Using the records below, quote only the span that opens with the line containing "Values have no" and closes with the line containing "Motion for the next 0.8", exactly and inclusively.

-----

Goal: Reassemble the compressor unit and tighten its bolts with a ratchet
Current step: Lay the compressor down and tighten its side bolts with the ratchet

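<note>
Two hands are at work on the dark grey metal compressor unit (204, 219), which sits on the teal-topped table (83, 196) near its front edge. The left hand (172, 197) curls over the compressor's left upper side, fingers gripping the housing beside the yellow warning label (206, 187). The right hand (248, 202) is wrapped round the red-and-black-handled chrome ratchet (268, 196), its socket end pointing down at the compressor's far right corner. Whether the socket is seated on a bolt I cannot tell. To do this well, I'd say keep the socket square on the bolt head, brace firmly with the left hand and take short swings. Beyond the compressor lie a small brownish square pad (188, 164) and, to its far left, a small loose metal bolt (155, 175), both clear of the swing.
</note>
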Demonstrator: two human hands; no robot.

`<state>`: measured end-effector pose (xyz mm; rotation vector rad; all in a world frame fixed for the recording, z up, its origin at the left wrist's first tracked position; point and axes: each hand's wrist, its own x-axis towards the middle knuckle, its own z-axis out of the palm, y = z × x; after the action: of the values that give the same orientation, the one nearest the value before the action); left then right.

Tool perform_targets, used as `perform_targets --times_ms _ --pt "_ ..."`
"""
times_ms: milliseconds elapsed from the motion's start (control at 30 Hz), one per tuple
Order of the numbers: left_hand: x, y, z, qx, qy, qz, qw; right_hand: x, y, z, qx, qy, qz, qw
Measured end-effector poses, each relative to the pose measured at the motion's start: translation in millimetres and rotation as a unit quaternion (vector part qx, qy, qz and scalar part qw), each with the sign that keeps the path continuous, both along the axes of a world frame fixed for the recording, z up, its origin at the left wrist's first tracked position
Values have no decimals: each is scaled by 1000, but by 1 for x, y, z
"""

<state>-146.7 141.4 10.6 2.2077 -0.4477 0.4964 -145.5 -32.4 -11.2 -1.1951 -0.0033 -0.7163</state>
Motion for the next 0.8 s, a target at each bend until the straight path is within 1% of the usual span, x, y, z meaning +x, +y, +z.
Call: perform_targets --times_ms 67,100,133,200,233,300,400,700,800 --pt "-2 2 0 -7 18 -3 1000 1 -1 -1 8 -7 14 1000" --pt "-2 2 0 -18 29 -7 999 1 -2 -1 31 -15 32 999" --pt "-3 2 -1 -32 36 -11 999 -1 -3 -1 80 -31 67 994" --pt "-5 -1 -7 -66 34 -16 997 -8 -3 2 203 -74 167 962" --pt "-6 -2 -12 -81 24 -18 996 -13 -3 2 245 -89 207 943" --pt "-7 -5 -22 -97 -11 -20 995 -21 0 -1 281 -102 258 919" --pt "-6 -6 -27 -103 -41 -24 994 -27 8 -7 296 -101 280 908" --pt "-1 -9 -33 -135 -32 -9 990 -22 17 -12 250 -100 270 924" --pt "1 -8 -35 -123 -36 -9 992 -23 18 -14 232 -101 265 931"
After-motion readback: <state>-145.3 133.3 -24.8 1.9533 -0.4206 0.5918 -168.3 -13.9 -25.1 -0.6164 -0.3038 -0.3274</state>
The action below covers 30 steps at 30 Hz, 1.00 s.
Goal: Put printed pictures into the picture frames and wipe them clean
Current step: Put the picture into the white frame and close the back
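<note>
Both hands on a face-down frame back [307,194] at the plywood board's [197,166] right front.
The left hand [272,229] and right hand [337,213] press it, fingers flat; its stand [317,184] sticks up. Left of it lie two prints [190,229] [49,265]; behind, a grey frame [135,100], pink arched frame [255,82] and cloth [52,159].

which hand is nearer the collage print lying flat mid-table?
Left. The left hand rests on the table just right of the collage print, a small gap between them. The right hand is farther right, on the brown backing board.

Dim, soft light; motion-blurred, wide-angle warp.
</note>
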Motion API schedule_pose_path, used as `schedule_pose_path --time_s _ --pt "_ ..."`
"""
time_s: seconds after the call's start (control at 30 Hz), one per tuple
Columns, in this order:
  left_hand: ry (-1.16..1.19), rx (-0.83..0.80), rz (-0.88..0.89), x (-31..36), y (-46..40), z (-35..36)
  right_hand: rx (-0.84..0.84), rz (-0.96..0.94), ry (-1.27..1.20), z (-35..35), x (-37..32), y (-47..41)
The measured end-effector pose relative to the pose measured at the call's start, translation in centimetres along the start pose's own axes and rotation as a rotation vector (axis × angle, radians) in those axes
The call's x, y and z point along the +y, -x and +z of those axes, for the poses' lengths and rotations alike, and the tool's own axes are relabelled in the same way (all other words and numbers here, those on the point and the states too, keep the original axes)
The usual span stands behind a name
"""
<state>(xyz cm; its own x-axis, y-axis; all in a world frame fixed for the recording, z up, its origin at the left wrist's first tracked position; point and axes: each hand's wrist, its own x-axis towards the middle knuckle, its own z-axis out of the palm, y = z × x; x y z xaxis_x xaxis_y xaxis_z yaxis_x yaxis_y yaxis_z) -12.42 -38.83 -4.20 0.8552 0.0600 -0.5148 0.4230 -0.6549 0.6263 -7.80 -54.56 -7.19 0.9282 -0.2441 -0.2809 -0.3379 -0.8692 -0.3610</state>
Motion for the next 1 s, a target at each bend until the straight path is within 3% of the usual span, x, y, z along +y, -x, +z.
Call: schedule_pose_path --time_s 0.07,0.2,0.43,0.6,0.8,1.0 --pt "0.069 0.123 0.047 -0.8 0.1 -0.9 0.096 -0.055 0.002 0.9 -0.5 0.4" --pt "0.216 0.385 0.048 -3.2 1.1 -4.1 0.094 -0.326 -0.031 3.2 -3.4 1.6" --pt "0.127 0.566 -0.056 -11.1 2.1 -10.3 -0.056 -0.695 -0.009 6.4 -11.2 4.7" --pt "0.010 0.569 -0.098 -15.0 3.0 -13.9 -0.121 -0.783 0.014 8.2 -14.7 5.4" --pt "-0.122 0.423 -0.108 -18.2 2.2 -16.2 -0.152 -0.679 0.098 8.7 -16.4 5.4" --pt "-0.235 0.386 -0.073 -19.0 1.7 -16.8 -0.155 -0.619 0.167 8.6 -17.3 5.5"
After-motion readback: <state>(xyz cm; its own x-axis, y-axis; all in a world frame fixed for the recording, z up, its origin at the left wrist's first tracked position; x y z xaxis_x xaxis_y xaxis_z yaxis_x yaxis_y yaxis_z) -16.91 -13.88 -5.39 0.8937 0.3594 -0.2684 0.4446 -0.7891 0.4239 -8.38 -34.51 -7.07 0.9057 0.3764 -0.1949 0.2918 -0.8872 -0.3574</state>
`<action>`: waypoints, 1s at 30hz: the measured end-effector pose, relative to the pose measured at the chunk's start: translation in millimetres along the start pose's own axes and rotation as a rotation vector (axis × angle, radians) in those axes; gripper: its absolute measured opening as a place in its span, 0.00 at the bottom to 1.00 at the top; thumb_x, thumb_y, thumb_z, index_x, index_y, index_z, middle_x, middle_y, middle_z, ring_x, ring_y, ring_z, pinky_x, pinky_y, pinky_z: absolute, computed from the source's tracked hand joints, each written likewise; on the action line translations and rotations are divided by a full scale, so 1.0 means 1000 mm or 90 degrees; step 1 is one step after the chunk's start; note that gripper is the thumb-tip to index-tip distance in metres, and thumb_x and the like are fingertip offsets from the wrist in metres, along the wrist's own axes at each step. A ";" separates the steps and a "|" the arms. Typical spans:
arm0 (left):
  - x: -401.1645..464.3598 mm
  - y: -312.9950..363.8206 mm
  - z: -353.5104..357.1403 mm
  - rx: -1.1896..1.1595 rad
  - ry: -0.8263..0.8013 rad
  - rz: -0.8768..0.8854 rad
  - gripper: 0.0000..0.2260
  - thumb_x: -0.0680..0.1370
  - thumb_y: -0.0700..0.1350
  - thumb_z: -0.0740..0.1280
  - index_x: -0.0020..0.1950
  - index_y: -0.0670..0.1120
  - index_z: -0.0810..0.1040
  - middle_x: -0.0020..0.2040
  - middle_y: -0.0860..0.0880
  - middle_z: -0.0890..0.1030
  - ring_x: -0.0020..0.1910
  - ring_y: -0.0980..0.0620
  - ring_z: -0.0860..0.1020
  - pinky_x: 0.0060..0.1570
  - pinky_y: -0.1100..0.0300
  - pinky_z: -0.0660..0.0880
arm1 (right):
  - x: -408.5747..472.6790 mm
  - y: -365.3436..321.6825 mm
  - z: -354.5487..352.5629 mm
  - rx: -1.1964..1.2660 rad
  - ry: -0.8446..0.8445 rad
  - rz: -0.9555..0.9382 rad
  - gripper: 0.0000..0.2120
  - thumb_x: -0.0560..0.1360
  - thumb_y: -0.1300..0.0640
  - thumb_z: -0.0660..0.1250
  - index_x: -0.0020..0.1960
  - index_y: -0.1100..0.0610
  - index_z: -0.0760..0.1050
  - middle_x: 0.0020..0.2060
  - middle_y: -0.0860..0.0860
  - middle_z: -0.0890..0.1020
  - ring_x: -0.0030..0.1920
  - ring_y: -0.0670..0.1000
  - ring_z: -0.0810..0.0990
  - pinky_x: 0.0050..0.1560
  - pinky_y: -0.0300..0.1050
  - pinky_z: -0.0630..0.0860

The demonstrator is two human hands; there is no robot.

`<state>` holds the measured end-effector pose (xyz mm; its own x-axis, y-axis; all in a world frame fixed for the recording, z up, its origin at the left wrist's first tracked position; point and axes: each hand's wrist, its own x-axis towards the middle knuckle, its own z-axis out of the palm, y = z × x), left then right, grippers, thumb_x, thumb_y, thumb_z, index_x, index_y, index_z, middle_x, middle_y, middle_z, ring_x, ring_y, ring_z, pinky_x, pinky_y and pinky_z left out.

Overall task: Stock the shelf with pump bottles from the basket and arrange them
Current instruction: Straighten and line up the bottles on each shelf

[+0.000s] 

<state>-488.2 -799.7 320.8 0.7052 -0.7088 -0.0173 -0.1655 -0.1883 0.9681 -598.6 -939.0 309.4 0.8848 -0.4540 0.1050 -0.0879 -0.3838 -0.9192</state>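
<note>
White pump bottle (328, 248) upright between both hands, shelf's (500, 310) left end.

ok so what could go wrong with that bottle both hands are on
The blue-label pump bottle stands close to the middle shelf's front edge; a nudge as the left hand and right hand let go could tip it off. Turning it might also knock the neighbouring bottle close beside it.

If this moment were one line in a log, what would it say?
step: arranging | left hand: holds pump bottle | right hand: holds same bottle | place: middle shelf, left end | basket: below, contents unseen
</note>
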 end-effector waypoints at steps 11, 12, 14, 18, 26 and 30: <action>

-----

**Response**
Values have no decimals: each is scaled by 1000, but by 1 for x, y, z
"""

<state>-146.7 141.4 10.6 2.2077 -0.4477 0.4964 -145.5 -32.4 -11.2 -1.1951 -0.0033 -0.7163</state>
Motion for the next 0.8 s, a target at each bend until the straight path is within 1% of the usual span, x, y, z meaning +x, +y, +z.

That finishes the output for this exercise.